I thought Meg was asking a bit much, but the
boys must not have had anything more pressing to do, because they
pitched in, piling slats onto the larger chunks of ceiling and
dragging them out to the barn.
“I didn’t think they’d do it,” I said after
the three had disappeared around the barn.
“Oh, they’ll do anything for food,” Meg said.

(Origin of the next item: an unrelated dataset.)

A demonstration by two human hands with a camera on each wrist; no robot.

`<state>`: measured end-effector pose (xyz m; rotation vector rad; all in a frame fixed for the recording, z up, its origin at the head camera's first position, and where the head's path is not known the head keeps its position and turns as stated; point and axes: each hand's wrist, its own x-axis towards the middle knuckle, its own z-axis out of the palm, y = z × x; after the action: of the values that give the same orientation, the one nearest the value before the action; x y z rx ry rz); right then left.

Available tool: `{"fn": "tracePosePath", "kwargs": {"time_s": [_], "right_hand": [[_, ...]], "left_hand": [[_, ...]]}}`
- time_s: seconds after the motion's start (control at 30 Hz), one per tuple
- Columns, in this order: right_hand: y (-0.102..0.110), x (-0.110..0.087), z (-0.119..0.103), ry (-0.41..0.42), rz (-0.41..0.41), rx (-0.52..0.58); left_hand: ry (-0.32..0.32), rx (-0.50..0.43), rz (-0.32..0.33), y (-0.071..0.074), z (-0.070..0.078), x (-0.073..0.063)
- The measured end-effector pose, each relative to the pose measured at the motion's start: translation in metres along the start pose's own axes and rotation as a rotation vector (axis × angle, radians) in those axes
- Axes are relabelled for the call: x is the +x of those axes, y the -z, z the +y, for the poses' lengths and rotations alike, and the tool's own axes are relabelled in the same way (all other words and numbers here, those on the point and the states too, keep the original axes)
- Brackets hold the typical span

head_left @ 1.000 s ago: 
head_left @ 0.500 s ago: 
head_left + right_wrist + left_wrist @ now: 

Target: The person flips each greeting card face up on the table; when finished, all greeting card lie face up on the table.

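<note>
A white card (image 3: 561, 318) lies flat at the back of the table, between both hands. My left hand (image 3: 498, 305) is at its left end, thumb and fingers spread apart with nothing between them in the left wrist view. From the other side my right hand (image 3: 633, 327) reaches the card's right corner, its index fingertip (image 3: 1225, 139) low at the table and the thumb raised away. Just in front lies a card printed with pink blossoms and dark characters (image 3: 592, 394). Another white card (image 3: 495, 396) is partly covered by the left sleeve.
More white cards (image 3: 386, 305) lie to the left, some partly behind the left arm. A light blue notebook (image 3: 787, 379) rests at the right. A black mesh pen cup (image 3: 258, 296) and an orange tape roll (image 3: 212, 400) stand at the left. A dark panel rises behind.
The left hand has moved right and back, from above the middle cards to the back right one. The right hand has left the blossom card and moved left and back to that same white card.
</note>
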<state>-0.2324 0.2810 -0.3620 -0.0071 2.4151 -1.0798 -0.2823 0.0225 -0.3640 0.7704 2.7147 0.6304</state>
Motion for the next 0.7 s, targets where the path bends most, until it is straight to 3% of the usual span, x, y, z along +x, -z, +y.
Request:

“Anyway, they wouldn’t be hanging around here if they had anything
better to do.”
After a makeshift lunch, Meg and I jumped
into Tom’s truck and headed to the local building supply company
for sheet rock, screws and caulk.
“Um, Meg?” I ventured on our way home. “Do
you know how to put this stuff up?”
“I saw them do it on
This Old House
,
and I asked Scott about it when he was working on our barn. It’s
supposed to be really easy. You cut the wallboard, screw it up and
then caulk around the edges. When you paint it the caulk blends in,
and you can’t tell it’s not all one piece. Simple.”
Famous last words
, I thought to
myself. I was having doubts about our ability to accomplish this
within the required time frame, to say nothing of making it look
okay. Yikes.
At 11:30 that night when Tom walked in, I was
flat on my back six feet in the air on a plank of wood balanced
between two folding ladders. I was holding a piece of sheet rock in
place with my knees while I secured it in place with sheet rock
screws. I placed the drill on the plank above my head and gingerly
sat up. I didn’t want to bash my head on a beam like the first time
I tried sitting up.
“Uh, where’s my wife?” he asked.
“She went uptown to buy some sandwiches. She
fed the kids earlier, but we skipped dinner. She’ll be back in a
minute.”
Tom stood looking at the ceiling. I couldn’t
read the look on his face. Either he was amazed, astounded or
really pissed off and didn’t want it to show. We’d gotten about
half the sheet rock up. None of it was caulked yet, but on the
whole I thought it was looking pretty good. The higher ceiling gave
the room an airier look, and somehow it seemed brighter, at least
to me.
“How’d you get wrangled into this job?
Shouldn’t you be getting sandwiches and Meg putting up the sheet
rock?”
“It turns out Meg’s not all that coordinated.
She needed me to hold up the sheet rock while she screwed it in,
but I can do it by myself. Why stop the whole production when we
really only need one of us to get sandwiches?”